I'm not sure I agree that 1.76 MB is large (if binary size is what you mean) for something downloaded once per project and then cached. Besides, the linker should remove dead symbols when compiling the final binary.

It is probably true that wpilib-sys ships too many shared dependencies on its own. I started out just trying to expose HAL calls, so that mean't writing bindings for them and shipping the necessary libraries to make things work.

I don't think I understand the interplay of these libraries as well as you, but let me lay out what I think your solution is so we're on the same page: split each library or group of libraries that we currently ship (FRC_NetworkCommunication, NiFpga(Lv), niriodevenum, ...), create a crate that links that library, for the others to depend on and possibly expose rust bindings to that library.

I'm on board with the idea.

For most libraries, it seems like the only code that ought to be calling them is the HAL, which we can already ship in binary form.
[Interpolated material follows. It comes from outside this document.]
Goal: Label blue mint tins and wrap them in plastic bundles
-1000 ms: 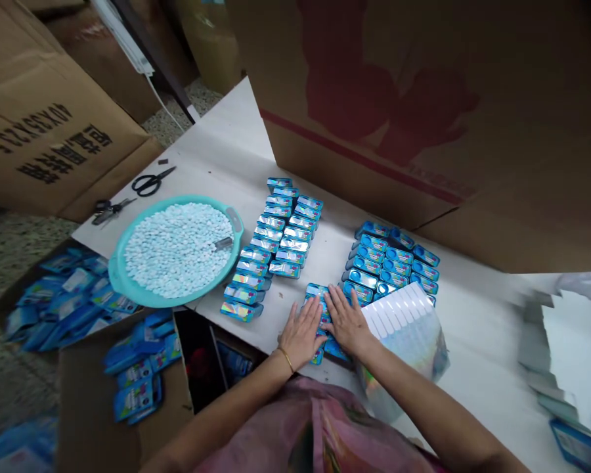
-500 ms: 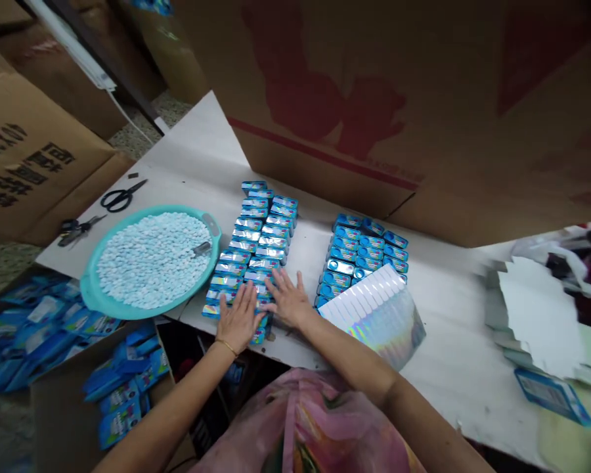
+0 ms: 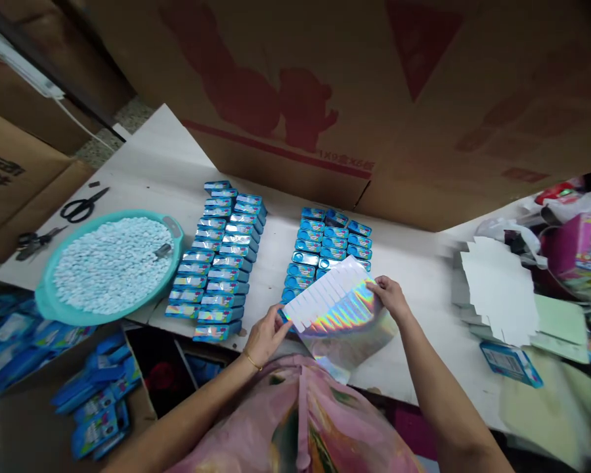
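A shiny holographic sticker sheet (image 3: 345, 315) with a strip-cut white edge lies tilted over the near part of a block of small blue tins (image 3: 308, 236). My left hand (image 3: 266, 336) pinches its left corner, close to the nearest tins. On the far right side of the sheet, my right hand (image 3: 391, 297) grips the edge between thumb and fingers. Left of the sheet stand two rows of blue tins (image 3: 221, 276) with shiny stickers on their upturned sides. The tins beneath the sheet are partly hidden.
A turquoise basin (image 3: 42, 295) of small pale-blue tablets holds a metal scoop (image 3: 162, 251). Scissors (image 3: 83, 205) lie behind it. A large carton (image 3: 295, 131) stands along the back. White cards (image 3: 500, 289) are stacked at right. Blue packs (image 3: 96, 420) fill boxes below left.
Both hands first pushed a group of tins left against the stickered rows. They have since let go, moved right and taken hold of the sticker sheet. The view has shifted rightward.
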Motion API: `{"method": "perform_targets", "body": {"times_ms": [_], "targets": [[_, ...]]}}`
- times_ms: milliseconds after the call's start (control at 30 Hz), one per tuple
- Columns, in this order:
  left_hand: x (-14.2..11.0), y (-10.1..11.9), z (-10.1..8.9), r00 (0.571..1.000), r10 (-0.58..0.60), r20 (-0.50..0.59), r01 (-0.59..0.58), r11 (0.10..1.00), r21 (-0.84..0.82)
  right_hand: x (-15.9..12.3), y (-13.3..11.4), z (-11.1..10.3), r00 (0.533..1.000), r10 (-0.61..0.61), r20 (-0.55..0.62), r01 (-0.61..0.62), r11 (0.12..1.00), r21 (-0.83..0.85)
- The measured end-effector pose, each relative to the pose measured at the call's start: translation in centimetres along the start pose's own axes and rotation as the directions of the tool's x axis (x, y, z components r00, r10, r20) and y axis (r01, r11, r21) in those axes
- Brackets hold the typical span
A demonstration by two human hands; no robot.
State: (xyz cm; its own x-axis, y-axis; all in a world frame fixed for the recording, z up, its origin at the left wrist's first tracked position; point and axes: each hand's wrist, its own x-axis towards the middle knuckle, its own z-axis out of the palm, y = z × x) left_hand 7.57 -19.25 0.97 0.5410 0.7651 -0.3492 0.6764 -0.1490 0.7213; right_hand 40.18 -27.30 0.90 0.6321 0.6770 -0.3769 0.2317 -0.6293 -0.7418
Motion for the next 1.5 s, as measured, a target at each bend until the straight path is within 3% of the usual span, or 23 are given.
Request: {"method": "perform_targets", "body": {"times_ms": [133, 267, 367, 500, 600, 700, 867, 1067, 1133, 1333, 1500], "targets": [[0.5, 2.7, 2.3, 0.982, -0.111, -0.155, 0.061, 0.953, -0.296, 0.6, -0.7, -2.8, 0.992, -0.053, 0.110, -0.002, 0.894, 0.447], [2.7, 5.9, 4.1, 0.988, -0.130, -0.080, 0.035, 0.707, -0.706, 0.9, -2.0, -5.3, 0.994, -0.065, 0.083, 0.004, 0.812, 0.584], [4.1, 8.0, 3.5, 0.989, -0.101, -0.107, -0.028, 0.584, -0.811, -0.1, -2.5, -5.8, 0.998, -0.062, 0.008, 0.044, 0.777, 0.628], [5.0, 9.7, 0.8, 0.965, -0.034, -0.261, -0.167, 0.688, -0.707, -2.5, -2.2, -4.8, 0.973, -0.065, -0.223, 0.198, 0.733, 0.651], [5.4, 10.0, -1.3, 0.965, 0.049, -0.258, -0.198, 0.783, -0.590, -4.7, -1.9, -4.0, 0.935, -0.047, -0.353, 0.279, 0.712, 0.645], [5.3, 9.9, -3.4, 0.972, 0.148, -0.184, -0.222, 0.835, -0.503, -7.0, -2.0, -3.7, 0.938, -0.021, -0.346, 0.261, 0.700, 0.665], [4.1, 10.0, -6.9, 0.923, 0.348, -0.166, -0.386, 0.828, -0.406, -10.5, -3.2, -3.7, 0.940, -0.074, -0.334, 0.294, 0.673, 0.679], [2.3, 10.4, -9.6, 0.939, 0.324, -0.113, -0.318, 0.700, -0.640, -13.9, -5.2, -3.4, 0.915, -0.147, -0.376, 0.358, 0.725, 0.588], [1.8, 10.5, -10.5, 0.934, 0.339, -0.110, -0.328, 0.695, -0.640, -14.8, -5.8, -3.4, 0.909, -0.158, -0.385, 0.372, 0.722, 0.584], [0.3, 10.1, -12.6, 0.858, 0.489, -0.159, -0.510, 0.767, -0.389, -16.3, -7.0, -2.7, 0.870, -0.120, -0.479, 0.416, 0.700, 0.580], [-0.1, 9.1, -13.5, 0.808, 0.548, -0.219, -0.588, 0.774, -0.235, -16.8, -7.2, -1.9, 0.873, -0.178, -0.453, 0.422, 0.740, 0.524]]}}
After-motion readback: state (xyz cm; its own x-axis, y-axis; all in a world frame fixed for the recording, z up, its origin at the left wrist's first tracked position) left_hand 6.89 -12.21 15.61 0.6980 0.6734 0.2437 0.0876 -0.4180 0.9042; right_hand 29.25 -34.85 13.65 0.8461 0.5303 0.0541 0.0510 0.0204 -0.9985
Creating bindings to them seems to be without purpose, unless we want to re-implement the HAL in Rust. What library would use frc-netcomm-sys directly? WPIUtil seems to be the only exception.

Who owns and/or is responsible for publishing all of these libraries to crates.io? How do we ensure that we never run into versioning issues and that old code is not broken by a new release? I like the system we have for getting libraries right now--they're fetched at build time from wherever the wpilib team hosts them. To users, the exact version is a hidden implementation detail. Releases are guaranteed to be lock-step and compatible, because there is only one release coming from one CI pipeline. Everything is automated. I'm somewhat worried about the complexity increase if we try to split out too many dependencies and don't group them together well enough.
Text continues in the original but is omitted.